Posted on 09/03/2018 6:55:15 AM PDT by Kaslin

A century ago, in September 1918, Boston lived up to its reputation as “the hub of the universe,” perhaps more so than at any other time in its history.

A Massachusetts Army unit, known as the Yankee Division, was winning the first all American battle of World War I. The Boston Red Sox were on their way to yet another World Series victory, solidifying their place as the most dominant team of the era. A Boston woman was almost single-handedly driving the 19th Amendment to the U.S. Constitution, and women’s right to vote, toward ratification.

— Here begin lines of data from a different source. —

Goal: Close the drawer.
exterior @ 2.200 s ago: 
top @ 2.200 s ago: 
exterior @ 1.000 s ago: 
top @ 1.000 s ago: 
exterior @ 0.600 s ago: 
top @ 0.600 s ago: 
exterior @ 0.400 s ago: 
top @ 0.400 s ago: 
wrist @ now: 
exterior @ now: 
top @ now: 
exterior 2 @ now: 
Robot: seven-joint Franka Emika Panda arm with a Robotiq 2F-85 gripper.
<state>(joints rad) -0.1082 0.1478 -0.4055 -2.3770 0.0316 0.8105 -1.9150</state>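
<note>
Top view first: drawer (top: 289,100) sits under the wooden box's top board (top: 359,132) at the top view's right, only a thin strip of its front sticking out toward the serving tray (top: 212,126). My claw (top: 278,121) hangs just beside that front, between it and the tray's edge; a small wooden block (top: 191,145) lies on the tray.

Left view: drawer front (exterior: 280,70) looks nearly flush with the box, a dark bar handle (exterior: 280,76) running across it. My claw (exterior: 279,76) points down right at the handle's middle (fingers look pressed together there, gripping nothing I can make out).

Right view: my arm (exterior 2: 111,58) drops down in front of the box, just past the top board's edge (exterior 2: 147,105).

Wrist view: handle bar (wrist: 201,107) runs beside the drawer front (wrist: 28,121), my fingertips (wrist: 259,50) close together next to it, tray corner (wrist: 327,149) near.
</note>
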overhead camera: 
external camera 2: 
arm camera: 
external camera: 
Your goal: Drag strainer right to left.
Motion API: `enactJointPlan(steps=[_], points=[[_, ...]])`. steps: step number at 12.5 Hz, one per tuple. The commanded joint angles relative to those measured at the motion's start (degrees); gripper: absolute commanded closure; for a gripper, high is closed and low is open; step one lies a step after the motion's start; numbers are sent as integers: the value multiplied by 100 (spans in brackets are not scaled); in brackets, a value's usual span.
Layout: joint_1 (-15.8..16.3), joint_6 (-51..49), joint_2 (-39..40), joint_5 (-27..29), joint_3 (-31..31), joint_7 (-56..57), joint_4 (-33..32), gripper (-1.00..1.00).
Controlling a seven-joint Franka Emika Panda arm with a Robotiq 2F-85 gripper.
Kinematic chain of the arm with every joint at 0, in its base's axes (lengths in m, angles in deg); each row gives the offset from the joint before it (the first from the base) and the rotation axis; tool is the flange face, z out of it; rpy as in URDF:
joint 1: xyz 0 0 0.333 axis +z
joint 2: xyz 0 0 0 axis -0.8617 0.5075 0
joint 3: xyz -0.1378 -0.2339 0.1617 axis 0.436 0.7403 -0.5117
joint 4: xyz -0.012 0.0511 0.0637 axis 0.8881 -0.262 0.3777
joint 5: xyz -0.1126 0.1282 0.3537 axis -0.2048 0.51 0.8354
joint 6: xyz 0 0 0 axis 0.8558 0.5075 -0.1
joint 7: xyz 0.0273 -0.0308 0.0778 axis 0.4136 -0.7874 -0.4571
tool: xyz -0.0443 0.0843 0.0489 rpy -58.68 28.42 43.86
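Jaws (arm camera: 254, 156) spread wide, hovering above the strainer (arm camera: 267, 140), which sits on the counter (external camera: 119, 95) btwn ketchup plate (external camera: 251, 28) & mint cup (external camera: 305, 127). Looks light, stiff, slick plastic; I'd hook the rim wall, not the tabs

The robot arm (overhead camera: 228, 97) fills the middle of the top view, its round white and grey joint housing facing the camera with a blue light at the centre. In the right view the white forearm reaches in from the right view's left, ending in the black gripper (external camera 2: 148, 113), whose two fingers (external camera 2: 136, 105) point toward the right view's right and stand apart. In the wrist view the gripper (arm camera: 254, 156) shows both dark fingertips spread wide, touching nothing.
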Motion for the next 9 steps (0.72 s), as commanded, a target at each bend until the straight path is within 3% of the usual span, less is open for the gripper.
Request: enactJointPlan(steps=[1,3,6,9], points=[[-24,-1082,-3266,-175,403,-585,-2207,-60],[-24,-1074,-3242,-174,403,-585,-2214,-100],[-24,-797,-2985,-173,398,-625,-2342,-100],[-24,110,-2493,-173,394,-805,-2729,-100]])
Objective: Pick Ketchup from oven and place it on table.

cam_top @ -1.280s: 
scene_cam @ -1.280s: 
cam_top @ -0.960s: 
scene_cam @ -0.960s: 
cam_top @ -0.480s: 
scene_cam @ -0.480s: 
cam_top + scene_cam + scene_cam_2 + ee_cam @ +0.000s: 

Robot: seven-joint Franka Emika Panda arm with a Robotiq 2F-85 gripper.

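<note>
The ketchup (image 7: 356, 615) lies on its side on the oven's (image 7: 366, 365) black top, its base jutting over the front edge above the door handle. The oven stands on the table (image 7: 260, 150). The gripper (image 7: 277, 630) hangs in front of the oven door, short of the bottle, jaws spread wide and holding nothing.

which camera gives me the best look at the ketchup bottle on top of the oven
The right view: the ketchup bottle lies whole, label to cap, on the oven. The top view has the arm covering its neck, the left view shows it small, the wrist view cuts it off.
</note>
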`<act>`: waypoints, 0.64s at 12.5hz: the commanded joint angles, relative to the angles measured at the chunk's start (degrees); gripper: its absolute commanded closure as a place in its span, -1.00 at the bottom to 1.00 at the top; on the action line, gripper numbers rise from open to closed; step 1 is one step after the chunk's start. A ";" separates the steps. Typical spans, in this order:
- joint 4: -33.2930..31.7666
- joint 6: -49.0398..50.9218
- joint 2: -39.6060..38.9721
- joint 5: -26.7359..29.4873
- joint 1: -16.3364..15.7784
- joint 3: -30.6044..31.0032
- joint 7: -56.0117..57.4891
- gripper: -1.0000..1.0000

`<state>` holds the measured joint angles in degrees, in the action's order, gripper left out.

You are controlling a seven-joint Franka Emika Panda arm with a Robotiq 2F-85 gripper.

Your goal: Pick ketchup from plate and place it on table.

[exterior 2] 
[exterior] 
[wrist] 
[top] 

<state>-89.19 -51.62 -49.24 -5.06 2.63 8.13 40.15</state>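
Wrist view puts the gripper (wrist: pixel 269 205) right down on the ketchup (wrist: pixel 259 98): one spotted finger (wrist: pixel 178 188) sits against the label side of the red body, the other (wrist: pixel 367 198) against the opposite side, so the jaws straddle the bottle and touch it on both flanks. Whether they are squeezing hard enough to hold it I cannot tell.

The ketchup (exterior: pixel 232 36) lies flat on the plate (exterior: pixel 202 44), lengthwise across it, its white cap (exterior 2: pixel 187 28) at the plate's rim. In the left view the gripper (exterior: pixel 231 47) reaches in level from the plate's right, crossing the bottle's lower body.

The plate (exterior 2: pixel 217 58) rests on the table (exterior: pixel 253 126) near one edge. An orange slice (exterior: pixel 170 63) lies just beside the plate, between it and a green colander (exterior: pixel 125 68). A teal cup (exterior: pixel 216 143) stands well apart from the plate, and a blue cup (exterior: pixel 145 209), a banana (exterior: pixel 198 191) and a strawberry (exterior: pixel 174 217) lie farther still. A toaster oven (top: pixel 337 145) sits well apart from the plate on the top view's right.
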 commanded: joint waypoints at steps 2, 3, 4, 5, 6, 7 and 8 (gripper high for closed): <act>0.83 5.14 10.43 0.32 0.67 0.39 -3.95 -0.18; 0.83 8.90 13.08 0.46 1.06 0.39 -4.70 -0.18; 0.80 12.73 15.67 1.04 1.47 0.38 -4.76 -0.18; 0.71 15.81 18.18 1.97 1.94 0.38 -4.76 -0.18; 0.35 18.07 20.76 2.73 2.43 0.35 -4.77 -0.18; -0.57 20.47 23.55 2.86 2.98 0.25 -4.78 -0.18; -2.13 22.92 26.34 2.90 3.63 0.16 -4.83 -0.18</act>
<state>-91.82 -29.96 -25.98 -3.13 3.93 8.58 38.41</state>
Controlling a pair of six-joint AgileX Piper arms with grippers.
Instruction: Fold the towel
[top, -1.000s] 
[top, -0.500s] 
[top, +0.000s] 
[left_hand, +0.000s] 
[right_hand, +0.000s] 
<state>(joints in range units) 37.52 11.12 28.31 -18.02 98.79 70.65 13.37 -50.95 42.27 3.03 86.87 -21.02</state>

Most memorably, the deadly Spanish Flu epidemic rippled out from the Boston waterfront and across the American continent.

At its peak, influenza infected 85,000 people in the city of Boston during just one late September week. Compare that to the 2017 winter flu season, a fairly severe one, when a total of 5,700 people came down with the flu across the entire state of Massachusetts over a full six-month period.

We tell ourselves, “Medicine was nowhere near as advanced then” and “Surely an epidemic of this nature—when a person was dying in Boston every nine minutes, round the clock—couldn’t happen today.” We are more prepared now. Aren’t we?

In 1918, the country’s medical elite believed they were prepared. A team of eminent physicians, led by William Welch—a giant of American medicine—spent years planning for this exact crisis: an epidemic rising from military installations and spreading to the civilian population.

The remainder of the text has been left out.